### Activity:
Copy out all lines in the data below containing the string "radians".

### Raw data:
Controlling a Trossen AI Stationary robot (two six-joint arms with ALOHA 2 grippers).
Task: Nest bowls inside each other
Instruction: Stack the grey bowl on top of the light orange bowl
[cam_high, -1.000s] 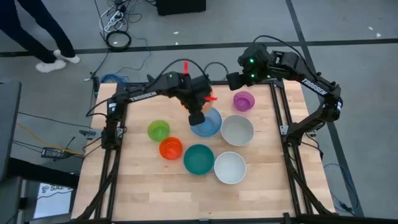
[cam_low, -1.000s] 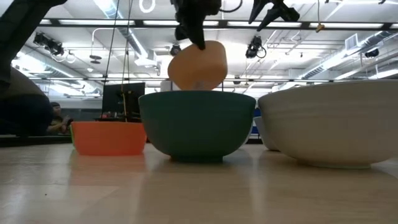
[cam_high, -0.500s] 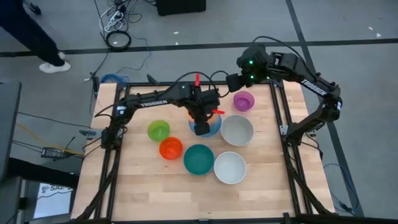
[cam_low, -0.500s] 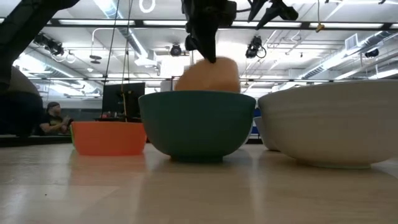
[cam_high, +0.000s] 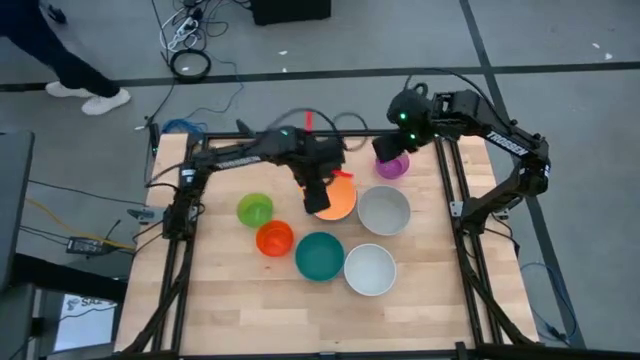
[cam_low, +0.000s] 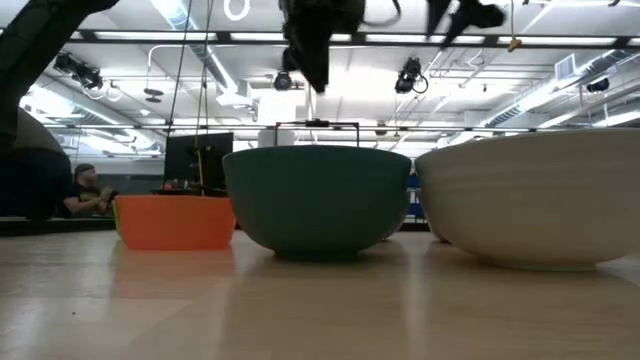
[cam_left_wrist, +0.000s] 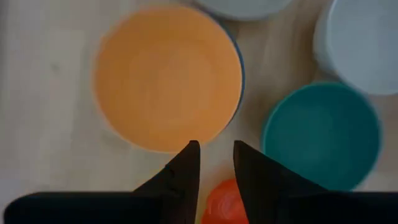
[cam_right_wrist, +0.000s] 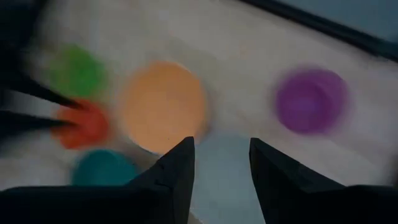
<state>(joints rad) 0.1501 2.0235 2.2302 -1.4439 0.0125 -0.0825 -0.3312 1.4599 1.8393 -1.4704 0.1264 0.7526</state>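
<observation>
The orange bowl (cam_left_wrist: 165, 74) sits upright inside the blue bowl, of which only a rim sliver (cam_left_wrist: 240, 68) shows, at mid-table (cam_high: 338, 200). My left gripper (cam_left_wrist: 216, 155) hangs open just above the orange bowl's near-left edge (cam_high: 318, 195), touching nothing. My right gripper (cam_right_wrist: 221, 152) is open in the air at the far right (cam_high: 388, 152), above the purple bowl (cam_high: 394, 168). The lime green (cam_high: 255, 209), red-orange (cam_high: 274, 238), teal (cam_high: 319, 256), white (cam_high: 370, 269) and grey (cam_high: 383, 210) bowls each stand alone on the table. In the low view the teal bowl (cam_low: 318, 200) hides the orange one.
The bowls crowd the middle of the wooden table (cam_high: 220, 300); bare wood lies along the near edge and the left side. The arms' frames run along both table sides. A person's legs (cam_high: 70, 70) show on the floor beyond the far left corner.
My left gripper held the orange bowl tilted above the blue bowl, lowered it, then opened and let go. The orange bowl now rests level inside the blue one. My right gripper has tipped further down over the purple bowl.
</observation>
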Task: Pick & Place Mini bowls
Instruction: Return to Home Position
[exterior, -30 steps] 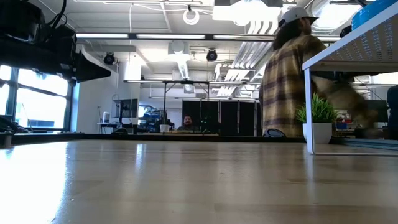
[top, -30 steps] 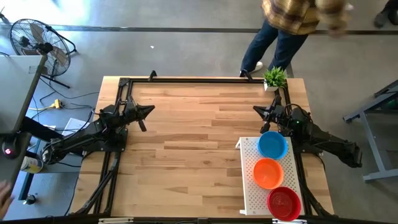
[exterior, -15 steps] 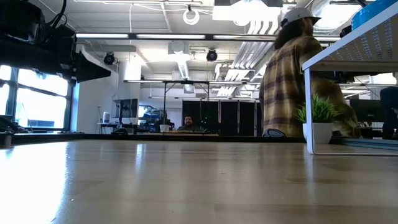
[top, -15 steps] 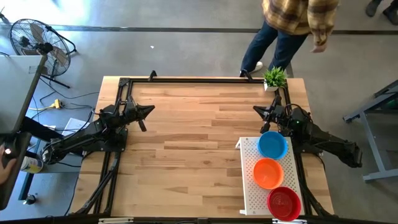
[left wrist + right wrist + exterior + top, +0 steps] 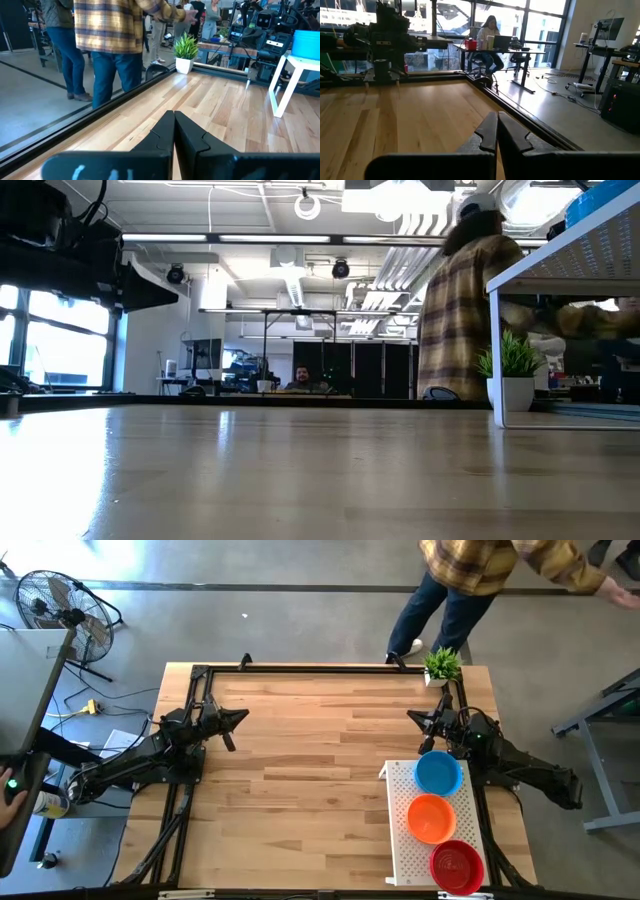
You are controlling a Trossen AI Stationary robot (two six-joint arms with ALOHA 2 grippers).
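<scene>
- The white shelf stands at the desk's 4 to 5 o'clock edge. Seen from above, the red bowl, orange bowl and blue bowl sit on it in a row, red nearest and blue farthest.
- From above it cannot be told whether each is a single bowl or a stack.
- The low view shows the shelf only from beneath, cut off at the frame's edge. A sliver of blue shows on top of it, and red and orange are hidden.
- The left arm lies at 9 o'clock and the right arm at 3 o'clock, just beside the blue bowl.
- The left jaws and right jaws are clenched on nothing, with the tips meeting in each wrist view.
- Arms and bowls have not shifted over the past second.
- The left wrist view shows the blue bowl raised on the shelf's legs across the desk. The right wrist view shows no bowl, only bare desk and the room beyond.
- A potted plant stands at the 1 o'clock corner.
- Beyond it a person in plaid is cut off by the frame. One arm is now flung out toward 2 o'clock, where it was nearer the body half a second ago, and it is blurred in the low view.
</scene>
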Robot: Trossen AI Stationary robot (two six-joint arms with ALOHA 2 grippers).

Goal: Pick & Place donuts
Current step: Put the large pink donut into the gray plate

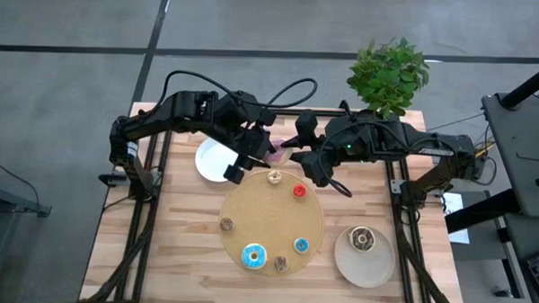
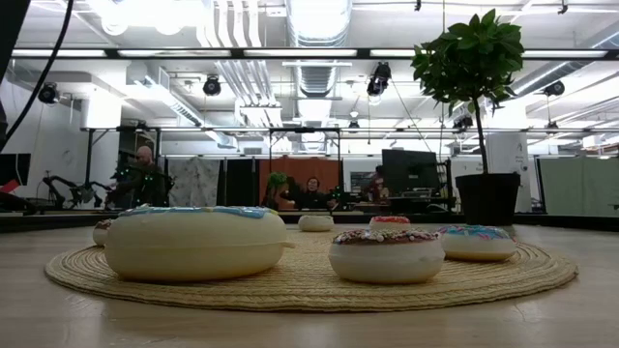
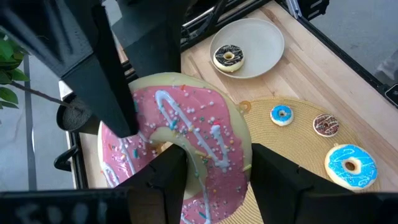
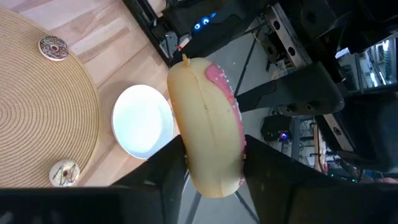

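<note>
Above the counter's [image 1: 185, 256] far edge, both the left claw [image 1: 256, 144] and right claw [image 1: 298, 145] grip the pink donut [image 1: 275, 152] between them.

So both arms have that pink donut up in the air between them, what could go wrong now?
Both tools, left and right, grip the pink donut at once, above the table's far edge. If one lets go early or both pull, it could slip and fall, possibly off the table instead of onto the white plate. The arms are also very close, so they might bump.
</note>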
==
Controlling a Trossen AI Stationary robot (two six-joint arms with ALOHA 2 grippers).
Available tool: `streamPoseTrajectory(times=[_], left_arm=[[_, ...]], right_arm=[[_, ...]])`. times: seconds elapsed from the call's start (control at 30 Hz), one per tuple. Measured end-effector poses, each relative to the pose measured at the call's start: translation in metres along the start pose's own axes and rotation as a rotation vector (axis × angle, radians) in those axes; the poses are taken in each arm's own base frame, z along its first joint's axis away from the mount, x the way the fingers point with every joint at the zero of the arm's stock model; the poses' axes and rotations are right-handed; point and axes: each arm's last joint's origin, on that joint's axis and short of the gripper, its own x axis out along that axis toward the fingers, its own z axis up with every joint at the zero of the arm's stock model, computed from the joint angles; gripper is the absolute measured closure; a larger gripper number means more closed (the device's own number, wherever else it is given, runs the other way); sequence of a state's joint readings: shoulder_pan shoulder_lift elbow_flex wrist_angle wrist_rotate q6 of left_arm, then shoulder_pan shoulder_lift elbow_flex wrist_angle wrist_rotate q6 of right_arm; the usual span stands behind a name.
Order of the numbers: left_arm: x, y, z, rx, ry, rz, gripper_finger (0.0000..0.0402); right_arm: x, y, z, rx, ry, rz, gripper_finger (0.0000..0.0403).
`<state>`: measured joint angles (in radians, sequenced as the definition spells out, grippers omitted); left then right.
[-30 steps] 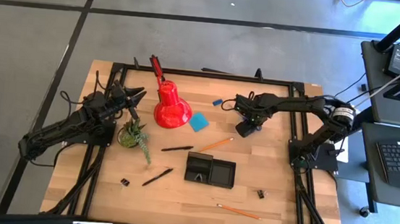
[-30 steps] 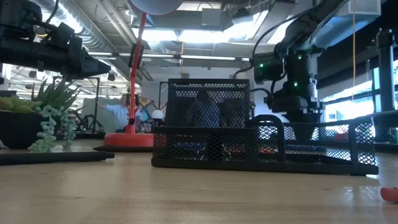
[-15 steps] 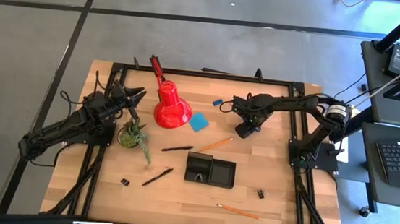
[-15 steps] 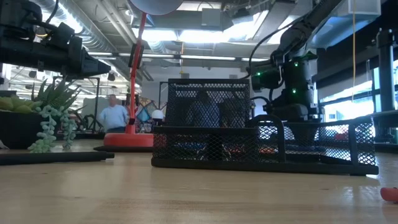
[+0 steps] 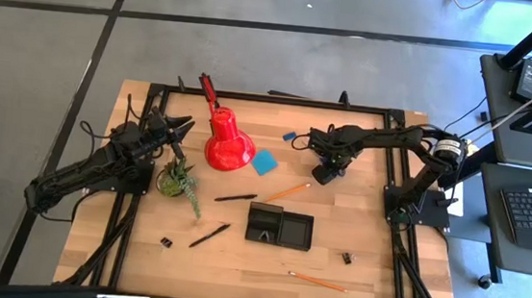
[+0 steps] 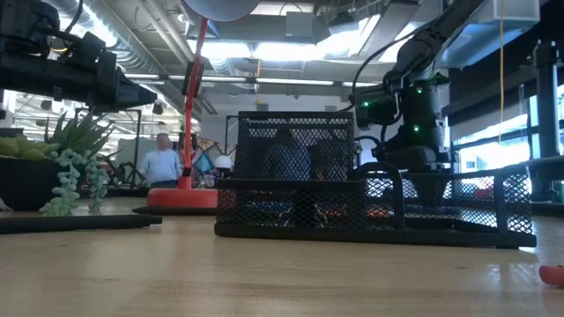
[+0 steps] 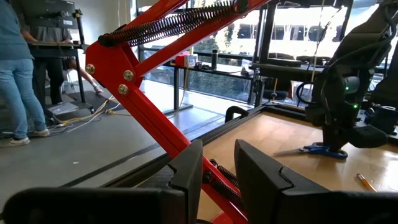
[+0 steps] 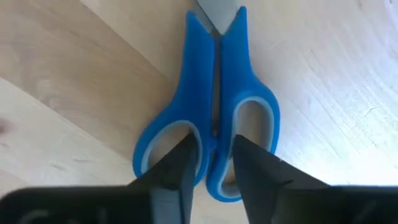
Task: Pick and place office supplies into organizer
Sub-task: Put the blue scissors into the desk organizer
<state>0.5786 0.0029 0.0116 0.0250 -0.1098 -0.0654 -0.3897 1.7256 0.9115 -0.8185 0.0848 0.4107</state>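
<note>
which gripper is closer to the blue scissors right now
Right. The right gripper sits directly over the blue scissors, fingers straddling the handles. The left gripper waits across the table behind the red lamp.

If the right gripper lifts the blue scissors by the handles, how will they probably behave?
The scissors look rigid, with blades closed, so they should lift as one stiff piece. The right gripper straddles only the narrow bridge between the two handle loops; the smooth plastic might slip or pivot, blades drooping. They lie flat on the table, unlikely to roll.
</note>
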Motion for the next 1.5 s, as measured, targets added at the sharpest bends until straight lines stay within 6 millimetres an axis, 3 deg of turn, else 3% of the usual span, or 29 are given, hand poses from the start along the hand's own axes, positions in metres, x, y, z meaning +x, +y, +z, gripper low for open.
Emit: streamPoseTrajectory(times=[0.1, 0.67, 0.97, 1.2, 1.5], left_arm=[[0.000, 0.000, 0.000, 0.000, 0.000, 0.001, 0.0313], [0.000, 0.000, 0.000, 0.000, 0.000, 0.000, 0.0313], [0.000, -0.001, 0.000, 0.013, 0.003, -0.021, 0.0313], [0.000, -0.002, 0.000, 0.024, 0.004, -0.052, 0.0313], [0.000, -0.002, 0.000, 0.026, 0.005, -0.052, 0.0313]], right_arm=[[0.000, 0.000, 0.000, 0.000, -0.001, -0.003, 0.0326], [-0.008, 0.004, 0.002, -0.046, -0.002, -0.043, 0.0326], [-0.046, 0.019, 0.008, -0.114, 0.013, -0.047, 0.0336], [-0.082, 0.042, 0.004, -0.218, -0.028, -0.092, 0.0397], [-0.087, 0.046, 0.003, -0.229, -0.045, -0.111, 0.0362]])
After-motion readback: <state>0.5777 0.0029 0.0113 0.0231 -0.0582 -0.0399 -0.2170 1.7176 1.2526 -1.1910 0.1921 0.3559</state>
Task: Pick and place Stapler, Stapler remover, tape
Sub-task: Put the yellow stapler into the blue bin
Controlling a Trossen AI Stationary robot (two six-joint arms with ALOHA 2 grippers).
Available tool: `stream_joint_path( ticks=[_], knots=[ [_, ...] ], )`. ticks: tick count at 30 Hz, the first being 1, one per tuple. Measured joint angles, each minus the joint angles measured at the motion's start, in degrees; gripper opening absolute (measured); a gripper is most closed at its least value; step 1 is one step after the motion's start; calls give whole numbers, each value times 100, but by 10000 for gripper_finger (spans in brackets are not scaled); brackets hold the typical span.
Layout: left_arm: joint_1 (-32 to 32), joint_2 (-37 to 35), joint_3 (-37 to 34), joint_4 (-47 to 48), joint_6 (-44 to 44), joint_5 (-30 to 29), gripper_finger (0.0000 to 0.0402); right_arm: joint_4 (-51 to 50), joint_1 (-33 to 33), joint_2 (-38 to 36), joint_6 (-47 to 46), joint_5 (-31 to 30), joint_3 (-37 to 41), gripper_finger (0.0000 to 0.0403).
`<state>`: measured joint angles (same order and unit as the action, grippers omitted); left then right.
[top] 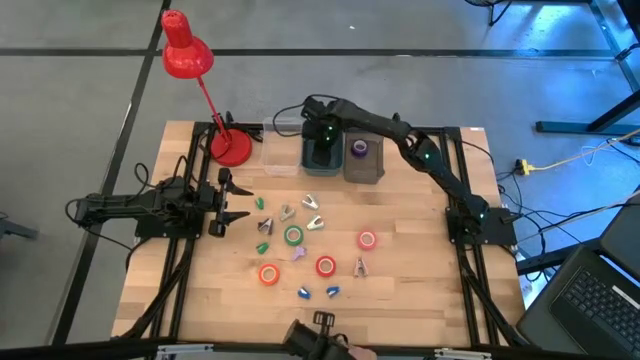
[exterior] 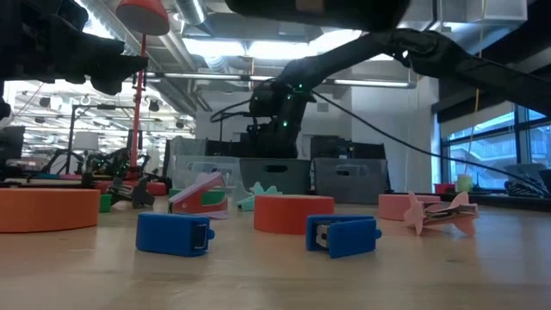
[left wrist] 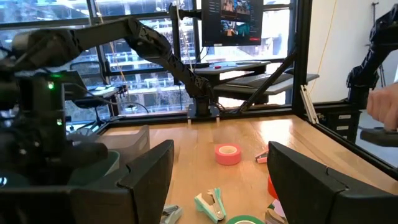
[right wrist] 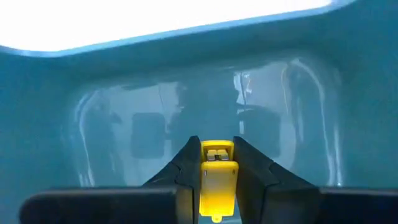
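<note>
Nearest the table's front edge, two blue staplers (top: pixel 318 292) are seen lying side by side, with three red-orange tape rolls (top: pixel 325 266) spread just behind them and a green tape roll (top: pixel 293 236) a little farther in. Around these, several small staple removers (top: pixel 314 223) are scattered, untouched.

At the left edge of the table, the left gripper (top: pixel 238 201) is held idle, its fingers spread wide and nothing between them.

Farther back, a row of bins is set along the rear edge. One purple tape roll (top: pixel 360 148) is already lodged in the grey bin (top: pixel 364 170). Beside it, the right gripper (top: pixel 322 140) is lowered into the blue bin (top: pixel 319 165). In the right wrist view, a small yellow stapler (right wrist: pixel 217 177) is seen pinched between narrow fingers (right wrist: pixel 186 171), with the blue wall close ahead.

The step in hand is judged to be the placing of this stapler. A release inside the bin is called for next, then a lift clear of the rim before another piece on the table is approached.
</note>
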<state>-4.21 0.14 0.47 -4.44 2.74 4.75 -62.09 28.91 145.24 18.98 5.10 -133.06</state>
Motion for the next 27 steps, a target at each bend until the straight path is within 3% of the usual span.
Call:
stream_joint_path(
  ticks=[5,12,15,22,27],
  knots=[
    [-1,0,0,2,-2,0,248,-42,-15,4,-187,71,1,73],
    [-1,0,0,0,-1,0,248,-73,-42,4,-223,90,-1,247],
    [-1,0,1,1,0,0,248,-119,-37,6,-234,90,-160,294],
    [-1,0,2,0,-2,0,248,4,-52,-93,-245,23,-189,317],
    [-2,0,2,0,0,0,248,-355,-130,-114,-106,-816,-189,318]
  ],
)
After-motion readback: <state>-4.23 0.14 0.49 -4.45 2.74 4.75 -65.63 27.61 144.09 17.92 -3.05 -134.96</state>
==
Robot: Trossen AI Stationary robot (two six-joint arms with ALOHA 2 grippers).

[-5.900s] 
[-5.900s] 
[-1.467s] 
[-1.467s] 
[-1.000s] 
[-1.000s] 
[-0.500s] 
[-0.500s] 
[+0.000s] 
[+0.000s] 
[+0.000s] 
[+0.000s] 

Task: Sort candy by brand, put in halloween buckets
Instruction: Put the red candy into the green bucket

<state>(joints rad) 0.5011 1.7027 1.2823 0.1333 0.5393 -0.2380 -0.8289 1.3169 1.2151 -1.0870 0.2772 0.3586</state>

### Task result:
Available tool: `streamPoseTrajectory(times=[_], left_arm=[[_, ...]], right_arm=[[_, ...]])`. times: seconds elapsed from the call's start (control at 30 Hz), one per tuple. Measured end-effector poses, each relative to the pose measured at the call's start: translation in metres along the start pose's own axes and rotation as a rotation vector (axis × angle, radians) in those axes; the poses are taken in each arm's own base frame, z along its first joint's axis away from the mount, x the way the fingers point with every joint at the zero of the arm's stock model; the poses' axes and rotations are right-handed; point and axes: each arm's last joint's origin, on that joint's axis and short of the gripper, its own x axis out along that axis toward the fingers, its own z axis up with every joint at the zero of the arm's stock model, computed from the joint angles; gripper is the absolute measured closure; a larger gripper number means more closed (the device's own number, wherever else it is given, runs the other way); sequence of a state's joint readings: shoulder_pan shoulder_lift elbow_flex wrist_angle wrist_rotate q6 of left_arm, then shoulder_pan shoulder_lift elbow_flex wrist_angle wrist_rotate q6 of right_arm; the usual span stands behind a name.
`<state>`: measured joint angles (in radians, sequenced as the definition spells out, grippers omitted); left then right.

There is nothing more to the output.